Recently I posted up a project that I had first built back when I was just a kid. When the memory first popped into my head, I had a vague recollection of how it worked, but I couldn't really remember any specific details on how it really went together,
One thing I did know was that I did get it from an issue of Popular Mechanics, a magazine that I was absolutely into during my elementary school days. Since we are talking about something that was built over 30 years ago, of course, I no longer had that particular magazine in my possession, nor did I have the foggiest idea in which issue that project was published.
Trying to see if by some chance someone else had the same thought that I had and managed to build the item that I wanted to make, I hit the search engines and scanned the internet for any sign of the project as I remember it.
Sadly, I couldn't find anyone out there that had built the thing, but I was rather surprised to find something even better.
By chance, I had stumbled upon the complete library of all the issues of Popular Mechanics that had been digitized and available for viewing on Google Books.
The beautiful thing was that the library was fully searchable and with very little trouble, I was able to pull up the article that had my project - exactly as I remembered it.
After getting reacquainted with this old friend from my childhood, something dawned on me.
We are very much in a world now that almost all information is available within seconds by typing in a few words on a screen. Except that isn't necessarily the case.
For the majority of the time in the past, things were written on paper, meant for primarily "at the moment" consumption - you read this month's issue, perhaps tore out a page with something you've found interesting to save, but the rest was usually put in the trash. No one really considered saving this stuff for someone in the future.
I started roaming through the other issues of Popular Mechanics, starting with issues that were produced in the 1950s.
I was immediately struck by the wide variety of things that one could make that were illustrated with those pages, that I am almost certain no one has looked at or least considered building for the last 40 or 60 years.
While some of the projects illustrated sometimes made me shudder a little bit (a dog house with asbestos insulation comes to mind). There was quite a lot that I know I have never seen before, and I know deserve to live again.

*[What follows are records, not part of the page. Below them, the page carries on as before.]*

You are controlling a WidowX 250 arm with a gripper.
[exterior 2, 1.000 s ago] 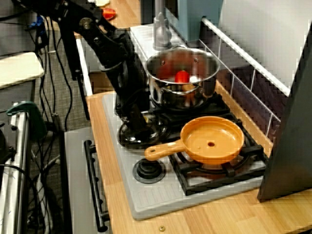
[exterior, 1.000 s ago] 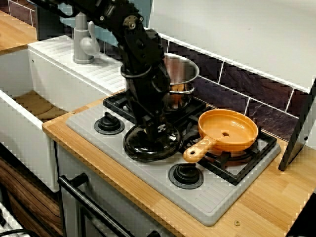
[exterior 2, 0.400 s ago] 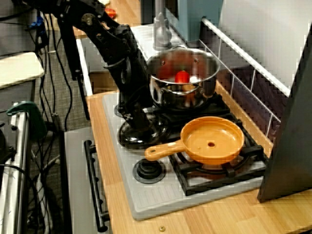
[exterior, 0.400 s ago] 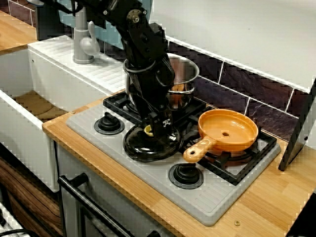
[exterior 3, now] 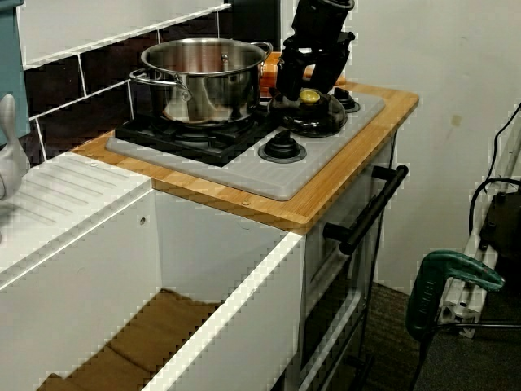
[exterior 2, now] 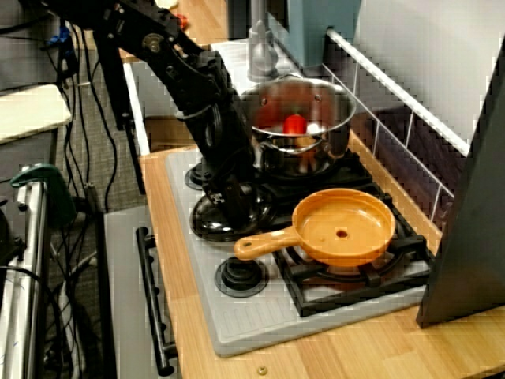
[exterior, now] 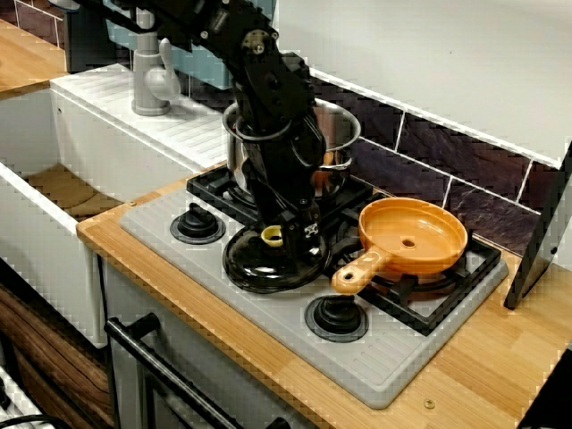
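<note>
- far left, the white sink (exterior: 40,241) with a grey tap (exterior: 147,76) behind it, well apart from the work.
- next, the grey hob (exterior: 375,357), with a black dial (exterior: 197,223) at its front left corner.
- just right of that dial lies the dark lid (exterior: 259,264), flat on the hob and rim down, near the front edge. its yellow knob (exterior: 271,236) points up.
- the gripper (exterior 3: 308,81) hangs directly over the knob. in the view from the sink end its jaws stand apart, one on either side of the knob and a little above it, holding nothing.
- judged from its gloss, the lid is rigid, smooth and probably slippery. it may be glass or hard plastic, so it could chip or crack if knocked. it looks light to moderate in weight.
- the knob seems the one good place to hold it, being raised and central, so the lid should hang level. the rim sits flush on the hob and offers little to get under.
- behind the lid, a steel pot (exterior: 344,125) on the back burner, close to the arm.
- further right, an orange pan (exterior: 411,237) whose handle reaches toward the lid's edge, just beside it.
</note>
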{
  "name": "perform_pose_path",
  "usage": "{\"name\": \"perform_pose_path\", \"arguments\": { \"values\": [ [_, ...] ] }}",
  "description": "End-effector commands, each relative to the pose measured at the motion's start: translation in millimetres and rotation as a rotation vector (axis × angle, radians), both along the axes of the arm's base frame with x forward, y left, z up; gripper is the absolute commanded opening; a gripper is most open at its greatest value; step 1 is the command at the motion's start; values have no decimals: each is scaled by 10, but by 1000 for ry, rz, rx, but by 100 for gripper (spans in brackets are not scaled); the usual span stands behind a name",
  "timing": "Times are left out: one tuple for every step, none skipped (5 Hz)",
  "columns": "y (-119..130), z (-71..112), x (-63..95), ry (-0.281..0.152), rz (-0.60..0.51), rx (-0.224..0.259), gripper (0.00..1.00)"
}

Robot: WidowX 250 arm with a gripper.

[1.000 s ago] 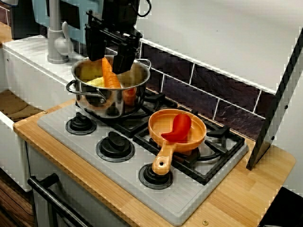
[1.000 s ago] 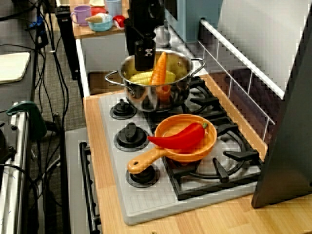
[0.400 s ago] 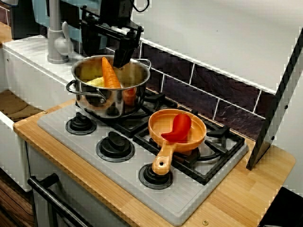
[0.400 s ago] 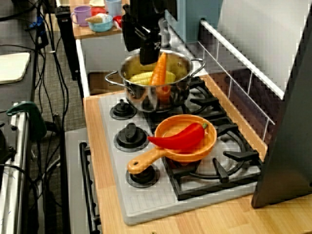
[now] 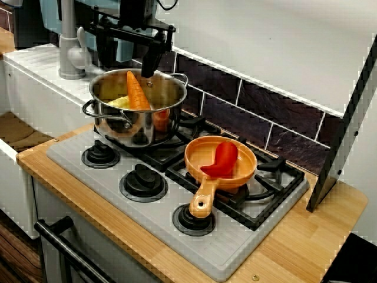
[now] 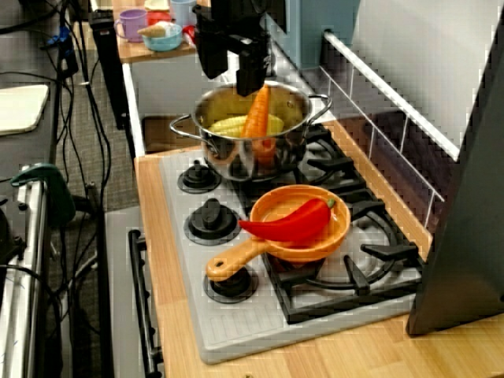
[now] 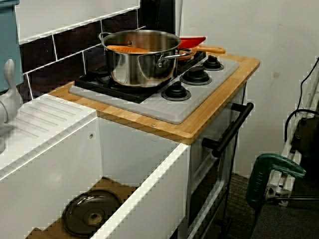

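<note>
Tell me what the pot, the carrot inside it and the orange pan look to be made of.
Pot: polished metal, likely stainless steel; its wall gives mirror-like reflections.
Carrot: probably toy plastic; smooth, evenly orange, faint sheen.
Orange pan: seemingly moulded plastic, satin; one flat colour through bowl and handle.

Arm [image 5: 136,9] above claw [image 5: 128,59] past top edge
</note>
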State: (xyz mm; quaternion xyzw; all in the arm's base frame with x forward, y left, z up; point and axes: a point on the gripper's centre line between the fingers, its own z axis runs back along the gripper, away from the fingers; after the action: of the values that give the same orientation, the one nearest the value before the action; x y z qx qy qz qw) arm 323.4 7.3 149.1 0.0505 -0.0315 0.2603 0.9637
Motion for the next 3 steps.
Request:
{"name": "perform_pose_path", "arguments": {
  "values": [
    [84,177,43,-188,130,105,100],
    [77,138,16,-236,200,144,100],
    [69,85,-3,-238,246,140,100]
  ]
}}
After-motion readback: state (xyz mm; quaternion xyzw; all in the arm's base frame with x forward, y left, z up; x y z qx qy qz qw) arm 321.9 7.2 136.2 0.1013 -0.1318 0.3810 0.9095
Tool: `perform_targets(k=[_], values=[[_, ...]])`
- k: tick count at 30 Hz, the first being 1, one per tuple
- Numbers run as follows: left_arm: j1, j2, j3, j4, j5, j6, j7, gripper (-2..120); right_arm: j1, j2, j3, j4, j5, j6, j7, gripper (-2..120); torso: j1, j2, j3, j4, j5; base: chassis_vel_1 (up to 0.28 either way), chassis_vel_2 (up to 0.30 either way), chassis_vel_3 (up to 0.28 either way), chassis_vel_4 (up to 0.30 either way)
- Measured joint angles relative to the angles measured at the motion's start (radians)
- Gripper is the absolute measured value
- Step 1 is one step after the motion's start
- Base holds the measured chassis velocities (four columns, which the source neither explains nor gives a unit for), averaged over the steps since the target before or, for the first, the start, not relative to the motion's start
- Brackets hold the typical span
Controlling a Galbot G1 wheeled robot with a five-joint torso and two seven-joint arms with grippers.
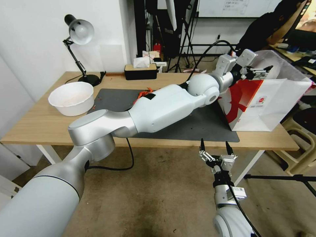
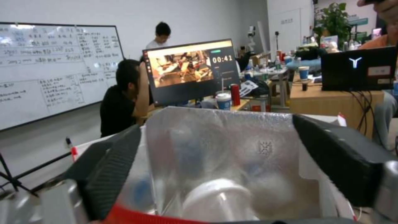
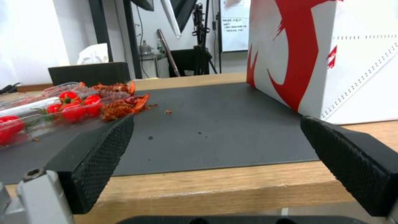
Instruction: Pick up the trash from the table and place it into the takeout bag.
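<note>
White-and-red bag point(image 1: 263, 105) at the table's point(image 1: 39, 125) right end, your left gripper point(image 1: 260, 70) open right over its mouth, right gripper point(image 1: 215, 148) open, low before the table edge, leftovers point(image 3: 83, 105) on the mat point(image 1: 197, 125).

Light-wood surface point(image 1: 39, 123) under a matt grey mat point(image 1: 197, 126); takeout bag point(image 1: 279, 102) smooth paper, foil-lined; pincer pads point(image 3: 97, 158) knurled black rubber.

head view looks down over the table point(image 1: 42, 121); both wrist views sit close, sharing the takeout bag point(image 3: 331, 62).
</note>
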Motion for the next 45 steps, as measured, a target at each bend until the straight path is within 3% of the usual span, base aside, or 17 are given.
perform_targets(k=[7,11,13,16,17,18,20,22,24,26,39,40,43,45], values=[[0.016,0.021,-0.053,0.001,0.003,0.001,-0.002,100,-0.001,0.005,-0.001,0.000,-0.004,0.000,0.000,100,0.000,0.000,0.000,-0.0004,0.0000,0.000,0.000,0.000,0.000],[0.033,0.074,-0.074,-0.016,0.005,0.002,-0.002,100,-0.002,0.005,-0.001,0.001,-0.005,0.000,0.000,100,0.000,0.000,0.000,-0.0001,-0.0002,0.000,0.000,0.000,0.000],[0.054,0.132,-0.086,-0.046,0.006,0.002,-0.003,100,-0.002,0.005,-0.001,0.002,-0.006,0.000,0.000,100,0.000,0.000,0.000,0.0000,-0.0002,0.000,0.000,0.000,0.000],[0.064,0.157,-0.093,-0.060,0.006,0.002,-0.003,100,-0.002,0.005,-0.001,0.001,-0.006,0.000,0.000,100,0.000,0.000,0.000,0.0001,-0.0003,0.000,0.000,0.000,0.000],[0.093,0.217,-0.116,-0.092,0.012,0.003,-0.004,100,-0.001,0.005,-0.001,0.001,-0.006,0.001,0.000,100,0.000,0.000,0.000,0.0002,-0.0005,0.000,0.000,0.000,0.000],[0.093,0.217,-0.116,-0.092,0.012,0.003,-0.004,100,-0.001,0.005,-0.001,0.001,-0.006,0.001,0.000,100,0.000,0.000,0.000,0.0002,-0.0005,0.000,0.000,0.000,0.000],[0.138,0.294,-0.155,-0.136,0.023,0.005,-0.009,100,0.001,0.006,-0.003,0.001,-0.007,0.001,0.000,100,0.000,0.000,0.000,0.0003,-0.0006,0.000,0.000,0.000,0.000],[0.206,0.398,-0.211,-0.206,0.035,0.006,-0.019,100,0.003,0.005,-0.005,0.000,-0.008,0.000,-0.001,100,0.000,0.000,0.000,0.0002,-0.0004,0.000,0.000,0.000,0.000],[0.218,0.416,-0.220,-0.218,0.037,0.006,-0.019,100,0.003,0.004,-0.005,0.000,-0.009,0.000,-0.001,100,0.000,0.000,0.000,0.0000,-0.0005,0.000,0.000,0.000,0.000],[0.283,0.488,-0.261,-0.280,0.046,0.007,-0.022,100,0.001,-0.001,-0.005,0.001,-0.009,0.000,-0.001,100,0.000,0.000,0.000,0.0002,-0.0003,0.000,0.000,0.000,0.000],[0.561,0.660,-0.471,-0.470,0.082,0.017,-0.046,100,0.000,-0.004,-0.009,0.006,-0.009,0.000,0.000,100,0.000,0.000,0.000,-0.0002,-0.0007,0.000,0.000,0.000,0.000],[0.608,0.692,-0.511,-0.501,0.089,0.016,-0.046,100,0.000,-0.003,-0.010,0.006,-0.009,0.000,-0.001,100,0.000,0.000,0.000,0.0000,0.0006,0.000,0.000,0.000,0.000],[0.667,0.725,-0.553,-0.535,0.096,0.016,-0.046,100,-0.001,-0.003,-0.012,0.006,-0.010,0.000,-0.001,100,0.000,0.000,0.000,0.0001,-0.0007,0.000,0.000,0.000,0.000],[0.760,0.763,-0.624,-0.585,0.110,0.014,-0.045,100,-0.001,-0.002,-0.014,0.005,-0.018,0.003,-0.003,100,0.000,0.000,0.000,0.0001,0.0001,0.000,0.000,0.000,0.000]])
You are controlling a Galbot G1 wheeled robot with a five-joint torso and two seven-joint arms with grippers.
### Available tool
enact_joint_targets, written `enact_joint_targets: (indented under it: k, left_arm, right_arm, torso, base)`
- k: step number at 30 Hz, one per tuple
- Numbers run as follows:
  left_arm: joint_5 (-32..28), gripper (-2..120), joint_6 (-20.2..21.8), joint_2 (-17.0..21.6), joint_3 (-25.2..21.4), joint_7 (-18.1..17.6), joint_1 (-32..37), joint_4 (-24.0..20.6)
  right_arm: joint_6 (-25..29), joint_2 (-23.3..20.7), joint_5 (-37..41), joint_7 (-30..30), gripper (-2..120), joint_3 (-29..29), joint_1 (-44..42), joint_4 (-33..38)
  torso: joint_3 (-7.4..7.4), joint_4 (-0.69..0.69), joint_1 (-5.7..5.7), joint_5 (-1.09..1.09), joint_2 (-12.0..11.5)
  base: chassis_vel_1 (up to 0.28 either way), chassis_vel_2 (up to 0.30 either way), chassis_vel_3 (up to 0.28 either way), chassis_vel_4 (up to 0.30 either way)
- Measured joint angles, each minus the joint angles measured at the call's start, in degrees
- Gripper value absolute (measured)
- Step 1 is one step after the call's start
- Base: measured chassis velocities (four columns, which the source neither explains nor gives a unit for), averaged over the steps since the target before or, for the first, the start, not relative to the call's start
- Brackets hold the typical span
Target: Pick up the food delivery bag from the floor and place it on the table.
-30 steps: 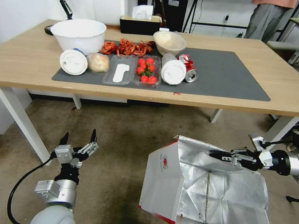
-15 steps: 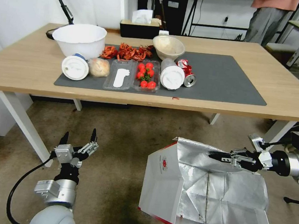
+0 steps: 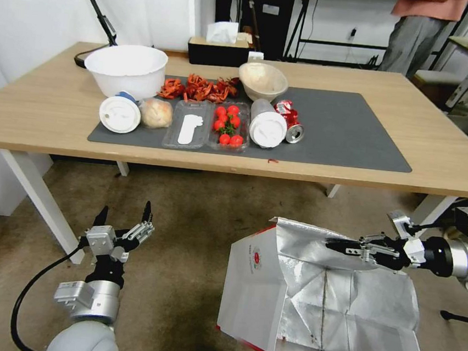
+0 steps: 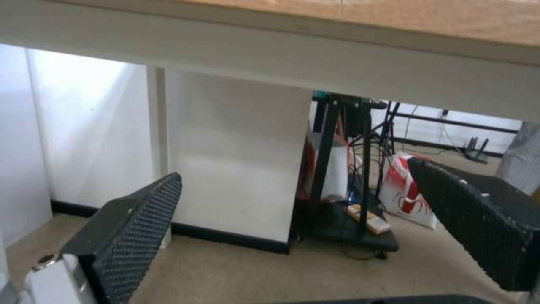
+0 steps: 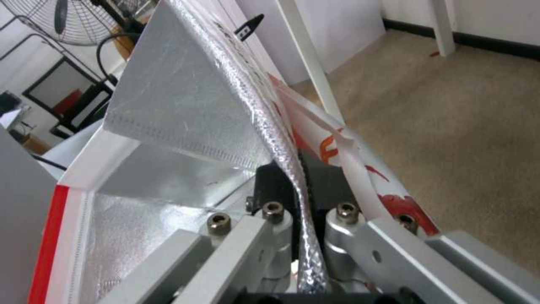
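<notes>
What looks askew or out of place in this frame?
On the table, a crushed red can lies on its side beside a tipped white cup. The right gripper pinches the food delivery bag by its foil rim, leaving it slanted.

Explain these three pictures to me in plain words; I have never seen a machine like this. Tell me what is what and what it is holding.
This is a wheeled robot with two arms, each ending in a gripper. The wide picture comes from a camera on its head, looking down at the work; the other two come from cameras on its wrists. The right gripper is shut on the foil-lined rim of the large white-and-red paper food delivery bag; its wrist picture shows that rim pinched close up. The left gripper hangs open and empty above the brownish floor. Ahead stands the light-wood table with a dark grey mat bearing bowls, lidded cups, tomatoes and a crushed can.
</notes>
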Motion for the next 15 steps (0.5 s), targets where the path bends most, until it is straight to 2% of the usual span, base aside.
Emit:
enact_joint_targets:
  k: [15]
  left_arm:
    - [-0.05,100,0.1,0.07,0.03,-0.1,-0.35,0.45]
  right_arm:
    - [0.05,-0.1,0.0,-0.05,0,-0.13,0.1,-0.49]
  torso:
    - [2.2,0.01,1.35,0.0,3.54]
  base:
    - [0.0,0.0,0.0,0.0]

From 1964 I have never seen one of these Would be a great garden ornament! |
Likewise, I also saw some projects that utilize what would be considered fairly old technology these days (vacuum tubes anyone?) but the concepts are novel enough that one could easily put a 21st-century spin on them with a little bit of tweaking
From 1963 This is a good idea even for today Though I may look at adding some sort of wireless alert too |
Over the past couple of weeks, I have been browsing these old issues and I've starting to compile a list of some of the more intriguing projects that I have found.. My goal for 2021 is to awaken some of these old projects from their 50-year-old slumber and to reintroduce them to the world again.
It would be amazing to see if something from the past would seem new again.